Broadcast Storm

How do yall deal with broadcast storms

On every SM that is in bridge mode block the following:

PPPoE
SMB (Network Neighborhood)
SNMP
Bootp Client
Bootp Server
IPv4 Multicast

You will cease to have Multicast broadcast storms.

I asked this question to jerry but maybe someone else will know. We should have all of our SMs with the filters mentioned above. the one thing that really gets us is if we miss the multicast filter.

everyone knows the thing that causes the icmp storm is a signal igmp request. Is there a way to prompt the igmp request to track down any SM’s that arnt filtered correctly?

We have solved this problems in fe steps:

1. PPPoE, you can put much better filters than if you use static IP. Only first and last field of the filters page are unchecked.
2. Management VLANs for APs and SMs.
3. Elimination of the CMMs, this is ongoing, we will use Cisco Catalyst 29xx. Every unit will get it’s own port with limitation for broadcast packets so the problems will be isolatet to one AP.
4. AP or BH can only comunicate with the router.
5. All the SMs connected to AP can’t communicate with each other.
6. Multi ast MIR is limited to 16.

Erkan,

Can you please explain a bit more. How do you implement PPPoE? What setting do you need in your switch/router? Do you use a RADIUS server? Thanks for any response!

You don’t have to eliminate all the CMMmicros to do this. just enable SM isolation in the AP, enable AP isolation in the CMMmicro, give the BH a uplink port in the CMMmicro, and terminate all BH’s into a layer 3 switch with VLAN’s. This way all SM traffic will have to go directly to the Layer 3 switch or router and all broadcast, multicast traffic will be dropped. No SM to SM traffic will be allowed.

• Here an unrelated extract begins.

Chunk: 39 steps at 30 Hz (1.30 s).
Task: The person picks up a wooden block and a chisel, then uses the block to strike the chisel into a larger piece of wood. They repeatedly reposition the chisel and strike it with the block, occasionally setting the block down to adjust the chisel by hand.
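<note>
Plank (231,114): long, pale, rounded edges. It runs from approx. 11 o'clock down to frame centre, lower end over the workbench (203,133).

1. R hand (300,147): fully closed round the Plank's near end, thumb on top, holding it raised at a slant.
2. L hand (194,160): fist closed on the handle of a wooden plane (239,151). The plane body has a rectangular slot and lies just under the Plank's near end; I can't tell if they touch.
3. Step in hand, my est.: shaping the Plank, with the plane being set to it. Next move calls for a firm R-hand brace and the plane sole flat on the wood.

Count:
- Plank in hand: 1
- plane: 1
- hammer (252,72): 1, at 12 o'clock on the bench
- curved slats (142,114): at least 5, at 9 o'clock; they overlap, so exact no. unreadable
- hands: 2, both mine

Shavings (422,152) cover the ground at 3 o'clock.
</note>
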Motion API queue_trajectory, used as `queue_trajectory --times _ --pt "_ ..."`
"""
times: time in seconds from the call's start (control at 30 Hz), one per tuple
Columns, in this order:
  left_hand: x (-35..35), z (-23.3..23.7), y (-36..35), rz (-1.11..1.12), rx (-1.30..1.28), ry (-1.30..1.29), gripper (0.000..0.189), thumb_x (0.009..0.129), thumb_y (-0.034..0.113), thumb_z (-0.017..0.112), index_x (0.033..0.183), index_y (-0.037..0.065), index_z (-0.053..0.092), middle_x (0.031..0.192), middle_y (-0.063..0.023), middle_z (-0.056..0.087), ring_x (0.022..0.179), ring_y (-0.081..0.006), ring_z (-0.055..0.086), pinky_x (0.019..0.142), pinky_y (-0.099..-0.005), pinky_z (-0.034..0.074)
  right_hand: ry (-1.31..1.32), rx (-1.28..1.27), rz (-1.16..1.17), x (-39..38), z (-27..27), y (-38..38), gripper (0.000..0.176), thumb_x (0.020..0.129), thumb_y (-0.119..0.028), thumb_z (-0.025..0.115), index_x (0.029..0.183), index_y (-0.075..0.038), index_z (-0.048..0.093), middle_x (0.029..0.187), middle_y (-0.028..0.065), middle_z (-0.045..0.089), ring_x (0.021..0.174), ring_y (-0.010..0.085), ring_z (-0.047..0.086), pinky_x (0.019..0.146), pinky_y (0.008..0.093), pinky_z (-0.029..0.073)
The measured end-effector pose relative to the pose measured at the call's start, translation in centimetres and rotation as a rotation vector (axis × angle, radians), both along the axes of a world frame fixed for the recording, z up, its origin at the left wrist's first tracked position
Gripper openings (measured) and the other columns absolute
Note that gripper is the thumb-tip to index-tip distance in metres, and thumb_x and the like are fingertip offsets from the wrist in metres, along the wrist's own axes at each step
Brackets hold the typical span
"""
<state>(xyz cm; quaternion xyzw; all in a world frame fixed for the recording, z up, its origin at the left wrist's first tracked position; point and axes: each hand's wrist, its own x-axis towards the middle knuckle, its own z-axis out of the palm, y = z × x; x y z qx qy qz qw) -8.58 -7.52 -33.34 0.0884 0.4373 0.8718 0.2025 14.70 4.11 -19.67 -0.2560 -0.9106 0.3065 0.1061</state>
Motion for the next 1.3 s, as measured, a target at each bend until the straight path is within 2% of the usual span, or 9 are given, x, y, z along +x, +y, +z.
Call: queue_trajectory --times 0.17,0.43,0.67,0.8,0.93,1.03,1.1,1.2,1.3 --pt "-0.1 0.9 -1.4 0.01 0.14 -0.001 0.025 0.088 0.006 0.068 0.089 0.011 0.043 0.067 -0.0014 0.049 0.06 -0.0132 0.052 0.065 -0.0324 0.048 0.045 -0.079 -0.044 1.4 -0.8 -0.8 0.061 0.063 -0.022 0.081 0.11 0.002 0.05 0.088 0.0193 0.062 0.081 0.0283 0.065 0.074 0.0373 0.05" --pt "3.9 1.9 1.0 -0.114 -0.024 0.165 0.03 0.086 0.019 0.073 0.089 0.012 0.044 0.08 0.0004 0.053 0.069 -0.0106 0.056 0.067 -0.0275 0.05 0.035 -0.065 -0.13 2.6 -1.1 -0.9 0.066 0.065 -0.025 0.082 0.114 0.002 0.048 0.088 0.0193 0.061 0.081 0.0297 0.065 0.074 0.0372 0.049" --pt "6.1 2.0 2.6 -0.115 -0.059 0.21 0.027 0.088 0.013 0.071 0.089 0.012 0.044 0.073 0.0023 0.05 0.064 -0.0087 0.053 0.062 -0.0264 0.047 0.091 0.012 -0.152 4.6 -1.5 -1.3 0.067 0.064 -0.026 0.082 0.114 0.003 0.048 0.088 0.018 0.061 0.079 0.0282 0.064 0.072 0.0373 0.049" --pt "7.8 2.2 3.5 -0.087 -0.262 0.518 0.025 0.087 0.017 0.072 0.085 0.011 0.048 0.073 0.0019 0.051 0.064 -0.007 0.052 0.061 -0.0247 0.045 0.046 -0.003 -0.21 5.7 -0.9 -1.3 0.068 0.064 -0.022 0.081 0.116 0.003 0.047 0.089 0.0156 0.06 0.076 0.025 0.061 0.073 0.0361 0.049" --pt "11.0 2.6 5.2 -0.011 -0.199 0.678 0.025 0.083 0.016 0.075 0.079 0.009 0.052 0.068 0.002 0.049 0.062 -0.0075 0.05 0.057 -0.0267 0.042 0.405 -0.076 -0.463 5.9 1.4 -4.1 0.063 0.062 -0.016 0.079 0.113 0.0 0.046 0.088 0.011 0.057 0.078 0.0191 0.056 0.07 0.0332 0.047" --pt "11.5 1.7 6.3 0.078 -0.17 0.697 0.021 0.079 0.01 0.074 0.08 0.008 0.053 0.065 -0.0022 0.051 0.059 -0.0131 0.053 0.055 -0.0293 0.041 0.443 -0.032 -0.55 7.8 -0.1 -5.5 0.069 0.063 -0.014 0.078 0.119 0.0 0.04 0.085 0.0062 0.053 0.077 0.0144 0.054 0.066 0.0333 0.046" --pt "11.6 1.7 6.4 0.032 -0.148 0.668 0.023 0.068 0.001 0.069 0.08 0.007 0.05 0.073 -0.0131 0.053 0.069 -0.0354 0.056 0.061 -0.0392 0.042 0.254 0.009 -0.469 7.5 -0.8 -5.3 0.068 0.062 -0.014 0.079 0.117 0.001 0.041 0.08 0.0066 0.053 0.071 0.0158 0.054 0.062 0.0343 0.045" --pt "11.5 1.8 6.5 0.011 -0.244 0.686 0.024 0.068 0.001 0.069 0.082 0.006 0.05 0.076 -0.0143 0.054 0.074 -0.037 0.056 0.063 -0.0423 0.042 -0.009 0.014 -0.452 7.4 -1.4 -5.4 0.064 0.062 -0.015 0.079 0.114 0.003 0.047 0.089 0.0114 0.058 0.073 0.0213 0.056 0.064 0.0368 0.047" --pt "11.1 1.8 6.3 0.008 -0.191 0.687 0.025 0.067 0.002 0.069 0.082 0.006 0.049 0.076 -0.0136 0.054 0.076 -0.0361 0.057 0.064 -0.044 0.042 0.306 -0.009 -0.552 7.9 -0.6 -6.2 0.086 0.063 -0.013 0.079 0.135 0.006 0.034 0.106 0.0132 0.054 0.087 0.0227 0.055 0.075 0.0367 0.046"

As for PPPoE the answer is yes the SM if in NAT, or a router if not, must authenticate with a Radius server to allow traffic to flow to the SM creating a tunnel between the SM and gateway basucally doing the same thing as the built in features I mentioned above. If you are not running Prizm for authentication then PPPoE is a good way to secure the network, But the drawback is more overhead.

dats,
We use Slackware Linux routers for termination, pppoe-server is the daemon.Authentification is on Free Radius and the database is Oracle, but you can use mysql or what ever you want.
You can do this without switch, but you have more options with the switch.

attitude0330,
Our normal POP has 600-1000 SMs, 12 APs, 2 or 3 CMMs. All the CMMs are connected to each other and the mac address table is so big that the CMM couldn’t memorize all the mac and becomes to act as a hub. This generates 1-2 megs of broadcast traffic which comes to the Ethernet port of the APs, and it’s discarded there, but passes trough BH20 to the slave side. All those discards add more pressure to the APs which usually have up to 100 SMs connected and is already pushed to the limits.
The plan is to use the Cisco switches, each unit into separate port. They will receive 24 V and sync trough patch panel which is connected to CMM for the sync. This is in test phase but it’s working good for time being.
On the port of the switch there will be limitations for the broadcast traffic which will isolate the problems on only one AP. Management will be in different vlan for different POPs, and the traffic from the users will come in VLAN1 so we can tag it on the switch and implement good layer2 network with RSTP and vlan prioratization.
Finaly we can connect one site with two BH20 from different side and use load balancing without a router.